Le quatrième et dernier amendement vise la mise en conformité de la Constitution béninoise aux dispositions du traité de l’Union économique et monétaire ouest africaine (Uemoa) du 29 janvier 2003 qui institue la Cour des comptes dans le but d’assurer une gestion transparente et efficiente des finances publiques. L’amendement porté à l’article 138 sépare les attributions de la Cour des comptes de celles de la Cour suprême.
Adhésion de la minorité attendue
En proposant ces quatre amendements à la Constitution, les députés porteurs du projet et qui sont par ailleurs des soutiens du gouvernement, ont veillé à éviter à de leur initiative, toute polémique.
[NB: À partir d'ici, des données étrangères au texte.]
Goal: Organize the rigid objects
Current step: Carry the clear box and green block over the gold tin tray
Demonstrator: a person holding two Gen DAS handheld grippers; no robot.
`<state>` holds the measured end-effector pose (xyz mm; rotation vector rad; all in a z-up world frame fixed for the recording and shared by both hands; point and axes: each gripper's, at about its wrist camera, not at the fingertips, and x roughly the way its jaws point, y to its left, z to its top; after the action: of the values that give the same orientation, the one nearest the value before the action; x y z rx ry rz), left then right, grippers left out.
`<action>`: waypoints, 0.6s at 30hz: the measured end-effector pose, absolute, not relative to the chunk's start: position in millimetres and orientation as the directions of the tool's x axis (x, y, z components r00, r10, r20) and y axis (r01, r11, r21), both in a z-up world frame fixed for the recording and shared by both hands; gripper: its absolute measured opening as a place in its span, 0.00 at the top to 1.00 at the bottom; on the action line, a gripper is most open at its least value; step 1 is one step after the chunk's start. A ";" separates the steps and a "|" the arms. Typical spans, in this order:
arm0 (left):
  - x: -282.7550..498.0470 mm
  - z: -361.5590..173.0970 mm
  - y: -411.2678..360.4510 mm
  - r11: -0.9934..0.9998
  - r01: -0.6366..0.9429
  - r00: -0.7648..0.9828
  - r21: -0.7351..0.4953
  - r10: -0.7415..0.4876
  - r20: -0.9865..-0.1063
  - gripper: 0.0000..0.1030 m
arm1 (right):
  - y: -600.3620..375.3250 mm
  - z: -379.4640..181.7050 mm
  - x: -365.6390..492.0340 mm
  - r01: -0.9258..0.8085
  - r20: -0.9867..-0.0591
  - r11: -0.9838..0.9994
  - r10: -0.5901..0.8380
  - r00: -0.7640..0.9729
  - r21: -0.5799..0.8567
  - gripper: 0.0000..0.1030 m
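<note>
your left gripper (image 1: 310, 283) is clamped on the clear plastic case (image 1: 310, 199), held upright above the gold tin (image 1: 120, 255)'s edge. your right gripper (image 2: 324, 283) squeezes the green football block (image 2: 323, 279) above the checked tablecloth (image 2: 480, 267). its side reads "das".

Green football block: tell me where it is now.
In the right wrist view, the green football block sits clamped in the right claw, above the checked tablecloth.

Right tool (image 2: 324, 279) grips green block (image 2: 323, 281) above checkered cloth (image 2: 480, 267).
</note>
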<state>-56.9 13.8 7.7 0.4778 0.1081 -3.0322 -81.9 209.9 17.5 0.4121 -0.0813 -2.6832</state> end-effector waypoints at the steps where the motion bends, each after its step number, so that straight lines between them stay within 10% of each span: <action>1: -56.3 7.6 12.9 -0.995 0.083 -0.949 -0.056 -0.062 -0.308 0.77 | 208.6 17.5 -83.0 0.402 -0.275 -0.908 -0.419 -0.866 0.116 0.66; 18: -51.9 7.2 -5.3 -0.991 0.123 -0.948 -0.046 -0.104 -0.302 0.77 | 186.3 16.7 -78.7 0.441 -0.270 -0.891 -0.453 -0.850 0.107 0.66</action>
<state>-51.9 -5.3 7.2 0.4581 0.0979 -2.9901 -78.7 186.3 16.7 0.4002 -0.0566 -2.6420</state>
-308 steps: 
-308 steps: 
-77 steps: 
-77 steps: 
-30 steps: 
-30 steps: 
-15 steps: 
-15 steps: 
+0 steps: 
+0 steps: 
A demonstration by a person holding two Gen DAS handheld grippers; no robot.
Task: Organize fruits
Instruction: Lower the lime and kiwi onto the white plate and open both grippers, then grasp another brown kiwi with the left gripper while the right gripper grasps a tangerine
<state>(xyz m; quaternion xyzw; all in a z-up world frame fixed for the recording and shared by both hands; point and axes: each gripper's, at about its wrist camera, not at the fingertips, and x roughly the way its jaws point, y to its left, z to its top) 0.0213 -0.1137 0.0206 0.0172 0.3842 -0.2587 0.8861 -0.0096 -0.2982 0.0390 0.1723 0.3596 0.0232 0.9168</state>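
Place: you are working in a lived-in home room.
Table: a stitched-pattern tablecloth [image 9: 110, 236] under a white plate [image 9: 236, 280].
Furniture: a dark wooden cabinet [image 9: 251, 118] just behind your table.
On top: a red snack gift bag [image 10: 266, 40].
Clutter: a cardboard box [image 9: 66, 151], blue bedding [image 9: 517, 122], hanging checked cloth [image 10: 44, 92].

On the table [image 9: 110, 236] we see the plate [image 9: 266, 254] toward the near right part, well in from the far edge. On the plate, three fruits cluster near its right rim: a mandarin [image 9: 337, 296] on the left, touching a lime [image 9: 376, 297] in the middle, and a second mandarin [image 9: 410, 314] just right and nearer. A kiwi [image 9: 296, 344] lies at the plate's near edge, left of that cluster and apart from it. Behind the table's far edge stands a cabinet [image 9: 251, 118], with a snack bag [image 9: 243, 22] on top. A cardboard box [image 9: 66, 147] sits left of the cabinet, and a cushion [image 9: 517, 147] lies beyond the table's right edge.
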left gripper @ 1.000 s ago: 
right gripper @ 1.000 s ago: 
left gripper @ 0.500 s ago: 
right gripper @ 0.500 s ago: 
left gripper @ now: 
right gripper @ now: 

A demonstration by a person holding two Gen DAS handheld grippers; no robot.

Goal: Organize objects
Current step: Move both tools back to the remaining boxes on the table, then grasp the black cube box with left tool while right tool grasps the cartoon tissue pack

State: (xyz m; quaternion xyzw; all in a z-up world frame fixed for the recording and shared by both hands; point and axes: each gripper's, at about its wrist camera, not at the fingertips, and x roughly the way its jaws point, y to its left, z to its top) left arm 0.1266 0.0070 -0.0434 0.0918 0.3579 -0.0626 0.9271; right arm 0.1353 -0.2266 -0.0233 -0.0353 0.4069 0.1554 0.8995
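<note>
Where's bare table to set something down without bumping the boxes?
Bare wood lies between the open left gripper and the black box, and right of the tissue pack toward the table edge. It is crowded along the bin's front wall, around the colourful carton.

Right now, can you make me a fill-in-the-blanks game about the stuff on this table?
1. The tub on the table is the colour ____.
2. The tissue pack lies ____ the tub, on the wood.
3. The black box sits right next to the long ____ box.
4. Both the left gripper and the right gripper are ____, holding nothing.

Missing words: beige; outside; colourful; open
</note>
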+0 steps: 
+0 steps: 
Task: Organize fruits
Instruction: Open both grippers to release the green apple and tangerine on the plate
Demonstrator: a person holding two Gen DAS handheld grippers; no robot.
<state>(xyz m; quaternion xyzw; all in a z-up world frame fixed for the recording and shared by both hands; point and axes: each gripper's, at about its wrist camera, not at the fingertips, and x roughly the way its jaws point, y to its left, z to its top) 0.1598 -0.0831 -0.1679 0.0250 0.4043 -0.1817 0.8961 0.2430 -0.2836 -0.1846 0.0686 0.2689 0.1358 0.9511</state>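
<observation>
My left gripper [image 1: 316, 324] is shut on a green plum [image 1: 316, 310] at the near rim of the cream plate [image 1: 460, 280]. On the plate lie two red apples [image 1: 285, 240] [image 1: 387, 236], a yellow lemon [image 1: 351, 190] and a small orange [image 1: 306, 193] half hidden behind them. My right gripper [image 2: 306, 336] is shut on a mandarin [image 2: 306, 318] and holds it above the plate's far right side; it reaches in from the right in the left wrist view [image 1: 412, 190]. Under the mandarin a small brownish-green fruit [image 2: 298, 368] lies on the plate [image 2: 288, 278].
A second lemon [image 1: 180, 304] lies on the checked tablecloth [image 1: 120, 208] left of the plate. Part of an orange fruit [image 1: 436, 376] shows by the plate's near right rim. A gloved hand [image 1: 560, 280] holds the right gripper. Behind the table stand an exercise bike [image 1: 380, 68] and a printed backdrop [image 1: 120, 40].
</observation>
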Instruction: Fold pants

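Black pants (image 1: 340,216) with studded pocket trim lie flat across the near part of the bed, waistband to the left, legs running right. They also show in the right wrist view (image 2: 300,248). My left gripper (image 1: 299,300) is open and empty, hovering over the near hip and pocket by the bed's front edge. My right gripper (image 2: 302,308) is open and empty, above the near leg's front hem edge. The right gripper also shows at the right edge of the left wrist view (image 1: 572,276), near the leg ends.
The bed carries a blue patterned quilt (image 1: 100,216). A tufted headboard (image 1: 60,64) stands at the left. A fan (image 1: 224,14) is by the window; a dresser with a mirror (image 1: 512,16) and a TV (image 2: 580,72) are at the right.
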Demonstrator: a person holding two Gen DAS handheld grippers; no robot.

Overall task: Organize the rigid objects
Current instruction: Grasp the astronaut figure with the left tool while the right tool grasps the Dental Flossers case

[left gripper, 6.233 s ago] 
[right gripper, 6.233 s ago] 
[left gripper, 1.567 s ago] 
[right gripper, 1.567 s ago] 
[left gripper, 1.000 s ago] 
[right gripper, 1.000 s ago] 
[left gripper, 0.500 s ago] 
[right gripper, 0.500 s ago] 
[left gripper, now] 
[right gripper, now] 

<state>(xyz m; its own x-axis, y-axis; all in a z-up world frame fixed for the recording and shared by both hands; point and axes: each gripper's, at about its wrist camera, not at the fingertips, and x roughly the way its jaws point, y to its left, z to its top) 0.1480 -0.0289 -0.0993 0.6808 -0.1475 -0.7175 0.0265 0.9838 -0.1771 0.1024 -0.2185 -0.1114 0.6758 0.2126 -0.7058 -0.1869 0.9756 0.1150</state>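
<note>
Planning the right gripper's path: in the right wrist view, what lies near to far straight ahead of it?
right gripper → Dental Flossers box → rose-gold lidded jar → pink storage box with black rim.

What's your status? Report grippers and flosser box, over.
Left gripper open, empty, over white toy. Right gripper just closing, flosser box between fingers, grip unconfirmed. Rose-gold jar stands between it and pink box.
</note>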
Les points énumérés supra ne sont pas de nature à susciter la polémique. La minorité parlementaire qui s’est déjà illustrée par le rejet d’un projet gouvernemental plus ambitieux de révision constitutionnelle en avril 2017 gagnerait, sur ce coup, à revoir sa position. La majorité parlementaire a prouvé sa bonne foi en mettant seulement en exergue des points de convergence des acteurs politiques, toutes tendances confondues. En affectant cette proposition d’amendement à la commission des lois, le président de l’Assemblée nationale a enclenché la procédure législative. Il est à souhaiter que lors des débats, en commission comme en plénière, les députés brandissent des arguments techniques et harmonisent leurs points de vue pour l’aboutissement de cette réforme. A un moment ou à un autre, le Bénin se doit d’adapter ses textes à certaines contingences. Puisque le Bénin est membre à part entière de l’Uemoa, il se doit de créer la Cour des comptes. De même, la discrimination positive à l’égard des femmes ne peut être consacrée dans une loi si la Constitution ne le permet pas. Idem pour la peine de mort qui doit être abolie par la Loi fondamentale. Quant à la question relative à la tenue des organisations générales, le débat est ouvert d’autant plus que la tendance est au couplage des élections.
Boni Yayi, leader charismatique des Forces cauris pour un Bénin émergent dispose de l’opportunité d’encadrer ses lieutenants, pour qu’au-delà des clivages politiques, les esprits s’accordent sur l’essentiel au nom de la nation. La même attitude est attendue de la part des autres leaders de l’opposition.